The sovereign salve against regression to the mean is the run-in period.
If you screen your subjects and accept those who exceed a threshold on the entry criteria and then monitor them, but without intervention, for a period (perhaps a couple of weeks), measuring the end-point at intervals to establish a proper baseline, then you are safe.
As it happens, the run-in period (with all subjects on placebo) was also the solution to the placebo effect resulting from the use of end-points with a subjective component.
And establishing a proper baseline, with the temporal variation component removed, increases the statistical power to see a response to intervention even in the absence of any placebo effect.
If your CMO hasn’t got a run-in period in your next trial, you might want to ask why.

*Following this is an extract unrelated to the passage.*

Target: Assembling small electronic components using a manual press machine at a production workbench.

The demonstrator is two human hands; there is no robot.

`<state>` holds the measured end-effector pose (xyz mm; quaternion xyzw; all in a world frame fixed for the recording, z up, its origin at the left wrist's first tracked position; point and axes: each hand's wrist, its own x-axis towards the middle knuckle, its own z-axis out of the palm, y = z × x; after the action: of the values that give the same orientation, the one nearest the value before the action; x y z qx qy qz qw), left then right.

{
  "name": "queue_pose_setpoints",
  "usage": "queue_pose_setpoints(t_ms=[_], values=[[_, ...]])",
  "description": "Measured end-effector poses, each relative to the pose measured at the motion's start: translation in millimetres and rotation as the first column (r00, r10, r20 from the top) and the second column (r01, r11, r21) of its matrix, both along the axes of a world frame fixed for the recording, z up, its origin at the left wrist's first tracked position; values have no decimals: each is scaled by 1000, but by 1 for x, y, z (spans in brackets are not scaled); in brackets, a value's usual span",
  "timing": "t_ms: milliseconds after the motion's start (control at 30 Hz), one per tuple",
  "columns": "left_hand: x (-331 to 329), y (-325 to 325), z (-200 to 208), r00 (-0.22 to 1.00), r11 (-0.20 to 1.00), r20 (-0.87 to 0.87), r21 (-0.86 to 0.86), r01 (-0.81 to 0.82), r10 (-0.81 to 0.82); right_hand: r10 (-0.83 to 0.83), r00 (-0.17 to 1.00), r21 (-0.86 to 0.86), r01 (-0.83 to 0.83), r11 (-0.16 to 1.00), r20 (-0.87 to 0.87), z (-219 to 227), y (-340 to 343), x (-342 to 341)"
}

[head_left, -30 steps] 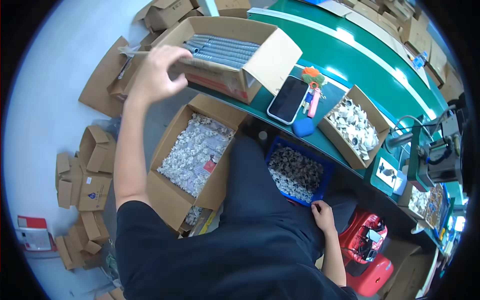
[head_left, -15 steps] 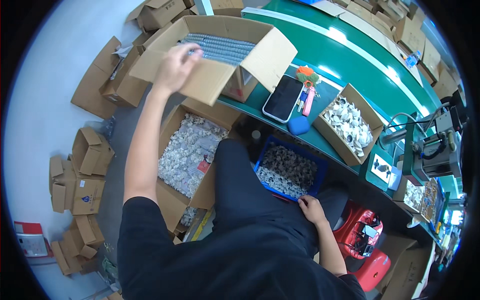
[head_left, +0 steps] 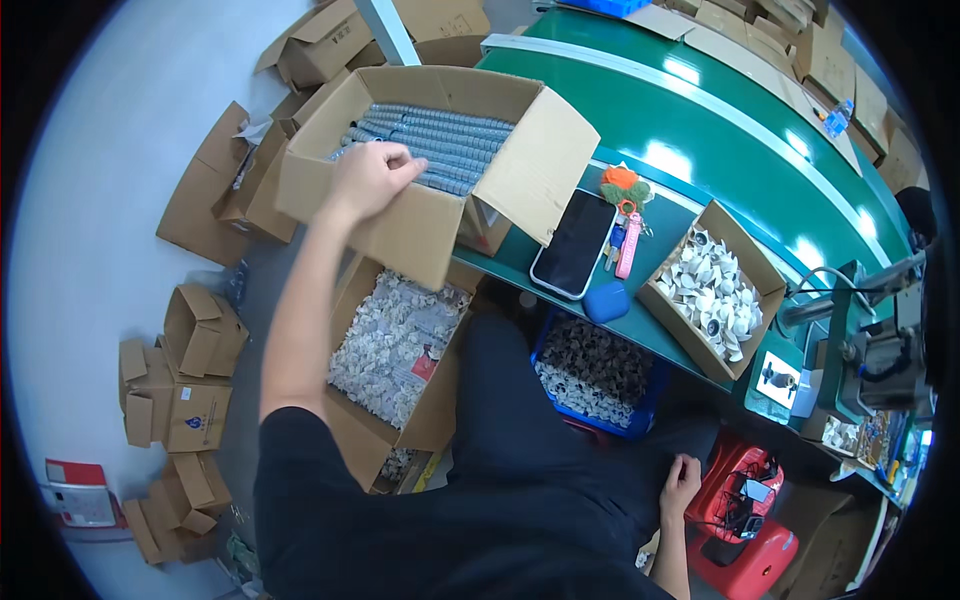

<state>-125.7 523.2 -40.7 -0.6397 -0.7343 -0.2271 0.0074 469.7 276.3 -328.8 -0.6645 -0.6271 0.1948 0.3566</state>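
My left hand is over the near side of an open cardboard box at the upper left, its fingers bent and pressed together. Anything in that grip is hidden. Inside the box lie rows of grey, ribbed stacked parts, right beside the fingers. My right hand rests at my right thigh with its fingers curled in, and no object shows in it. A blue bin of small dark and white parts is under the table edge, between my legs.
A carton of white parts stands below the table. On the green table are a phone, keys, a blue case and a cardboard tray of white pieces. A bench machine is at right, a red stool below.
My left hand has moved down and right along the box, its fingers closing. My right hand has shifted from beside the blue bin outward along my thigh. The whole view has shifted.
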Motion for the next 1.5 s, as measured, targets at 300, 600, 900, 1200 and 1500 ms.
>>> queue_pose_setpoints(t_ms=[300,600,900,1200,1500], values=[[14,94,-19,609,598,-75,-316,736,-790,52,998,-123,-49,991,27,-6,22,-10],[25,105,-13,548,489,-41,-511,707,-835,0,998,-194,11,981,58,-9,49,-15],[7,120,-37,310,304,-55,-418,856,-949,70,980,-266,-18,964,189,-22,70,-19],[5,127,-38,280,320,-154,-452,833,-947,67,978,-320,0,948,198,-19,76,-12],[2,138,-32,201,292,-219,-558,777,-955,14,988,-357,43,933,155,-19,73,-7]])
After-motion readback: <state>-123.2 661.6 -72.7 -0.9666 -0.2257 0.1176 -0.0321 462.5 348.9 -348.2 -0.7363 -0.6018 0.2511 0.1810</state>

It isn’t likely to be a cost-saving measure to eliminate the run-in period. The increased statistical power that results means that a typical trial can have 20% fewer subjects – saving more than the cost (in dollars and in days) of the run-in.
There aren’t many things in life that bring only benefits – and even fewer that save you money at the same time. But a run-in period in clinical trials is one of them. Once your investors read this article, it will be much harder to justify a failed trial due to an unexpectedly large placebo effect than it will be to justify adding a run-in period to your trial design.